Sorry on my earlier posting, I didn't mention it was in London, and I believe there are a few CRM's around the country.

Have any of you you older girls TTC used them. Any info on the clinic would be most welcome.

Thank you,

Brighton

I


----------



## Kaputies (Jul 15, 2007)

Hi Brighton

I had my first IVF cycle at CRM, London in June '07.  I was 45.  I found the clinic OK, but as it was my first try I didn't really have anything to compare it to.  The nurses and embryologists were pleasant and friendly and they were good about contacting me after EC to advise me how the embryos were developing etc.  Their stats compare very well with other clinics in the country - I had no complaints on that score and I think they are slightly cheaper that ARGC (?) - the other London clinic run by Dr Taranissi.

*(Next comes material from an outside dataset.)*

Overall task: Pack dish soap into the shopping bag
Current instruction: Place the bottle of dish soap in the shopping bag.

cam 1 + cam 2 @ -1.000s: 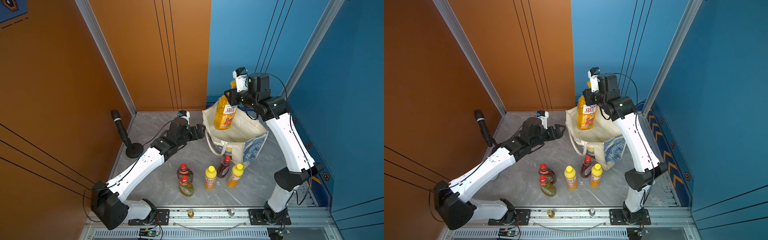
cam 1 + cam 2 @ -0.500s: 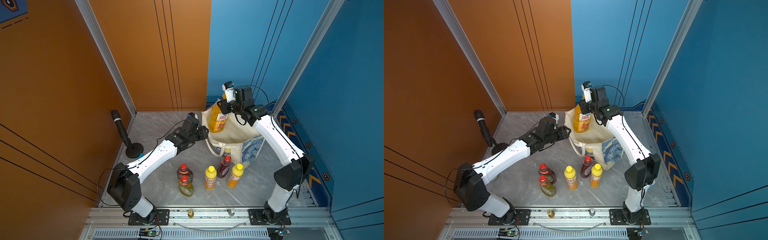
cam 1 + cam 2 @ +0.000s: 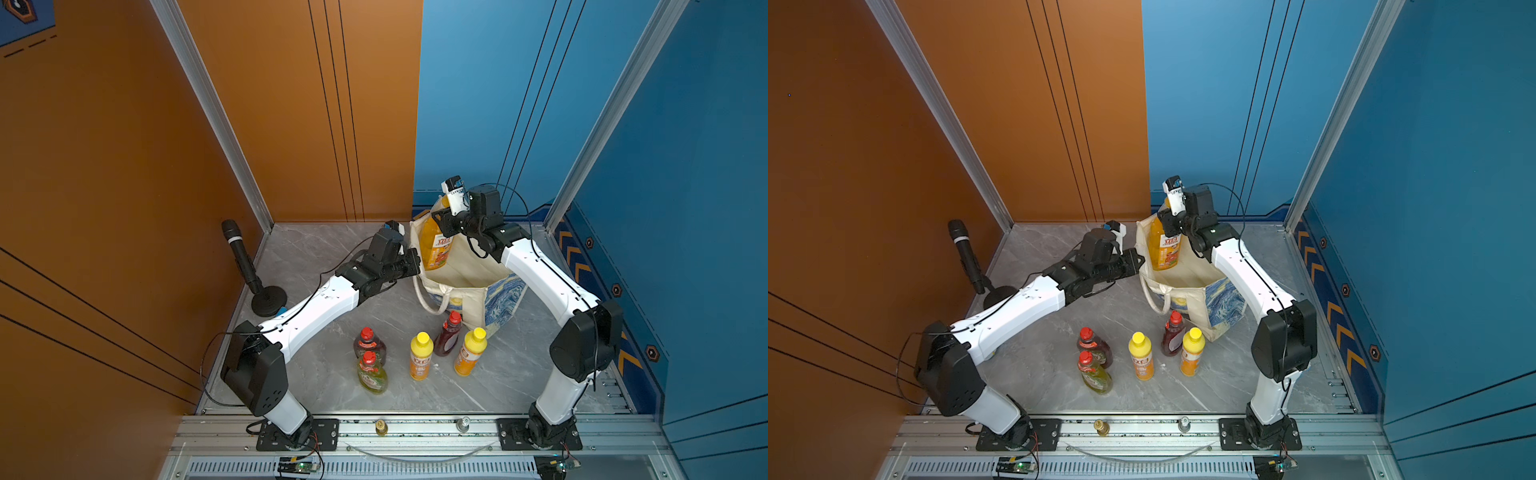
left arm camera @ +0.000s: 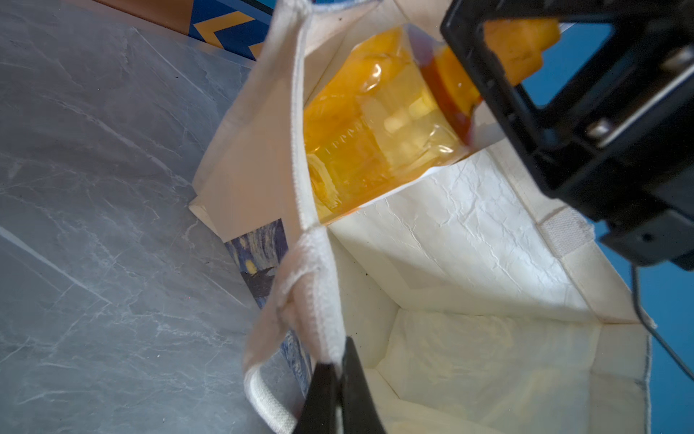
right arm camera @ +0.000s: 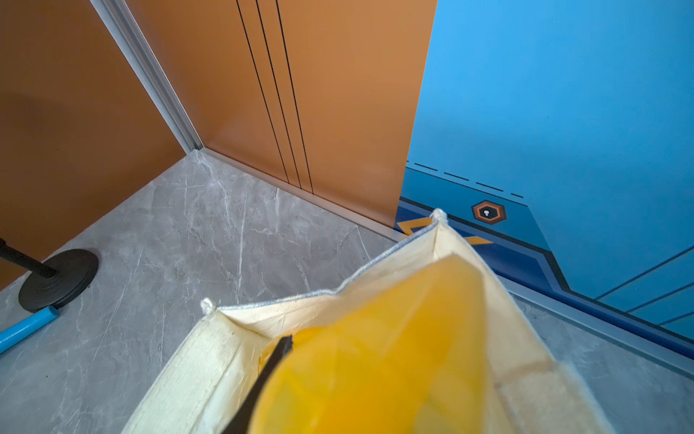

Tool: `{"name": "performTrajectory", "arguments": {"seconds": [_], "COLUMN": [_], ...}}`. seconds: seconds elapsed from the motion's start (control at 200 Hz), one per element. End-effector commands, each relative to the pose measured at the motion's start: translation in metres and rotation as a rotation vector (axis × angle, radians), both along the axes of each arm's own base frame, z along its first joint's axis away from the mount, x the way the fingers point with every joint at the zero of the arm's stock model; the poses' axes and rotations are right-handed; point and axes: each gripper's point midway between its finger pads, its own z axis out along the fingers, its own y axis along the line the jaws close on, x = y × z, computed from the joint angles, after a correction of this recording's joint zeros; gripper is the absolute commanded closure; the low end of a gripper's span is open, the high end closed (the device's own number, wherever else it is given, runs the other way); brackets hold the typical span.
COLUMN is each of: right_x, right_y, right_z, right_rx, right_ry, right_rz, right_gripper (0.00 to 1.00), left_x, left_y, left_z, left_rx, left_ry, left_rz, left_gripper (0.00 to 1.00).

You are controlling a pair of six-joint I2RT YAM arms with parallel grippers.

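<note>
My left claw [image 4: 338,390] is pressed together on the rim of the bag [image 3: 498,297], pinching the cream fabric just below where a handle [image 4: 300,278] is stitched on, at the side of the mouth nearest the left arm. My right claw [image 3: 444,216] is clamped around the neck of the big bottle [image 3: 435,245], under its pump top. The bottle hangs tilted, its lower half inside the open bag near the far wall. I can't quite tell whether its base touches the bag's floor. The bag stands upright on the bench [image 3: 316,257], back right. Five more bottles stand outside in front of it. A dark red bottle [image 3: 449,334] is just beside the bag's front corner, flanked by two yellow-capped bottles [image 3: 421,359] [image 3: 468,353]. Further left is a second dark red bottle [image 3: 370,345] with the green bottle [image 3: 372,376] just in front. The mic [image 3: 243,257] stands far left, well apart.
</note>
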Motion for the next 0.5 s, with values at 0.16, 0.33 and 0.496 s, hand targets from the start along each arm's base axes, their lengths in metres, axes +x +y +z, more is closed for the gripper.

Other than that, I found the process and the clinic a little cold and souless somehow.  I know the staff have to be careful not to get hopes up too much or get too emotionally involved, but it still seemed a bit casual, production line, hand over the cash and we'll give it a go, sort of approach, which I think is not unique - it's just the way things are in the UK.

I am now going down the donor egg route as the odds of conceiving with my own eggs at my age are considerably reduced and I just don't want to blow another £5+K on odds of around 2-10%.  So I'm off to Reprofit which is a least half the price of UK clinics, and during my brief visit in November, I think I preferred the doctor, attitudes and general ambiance of the clinic to what I've experienced here in the UK.  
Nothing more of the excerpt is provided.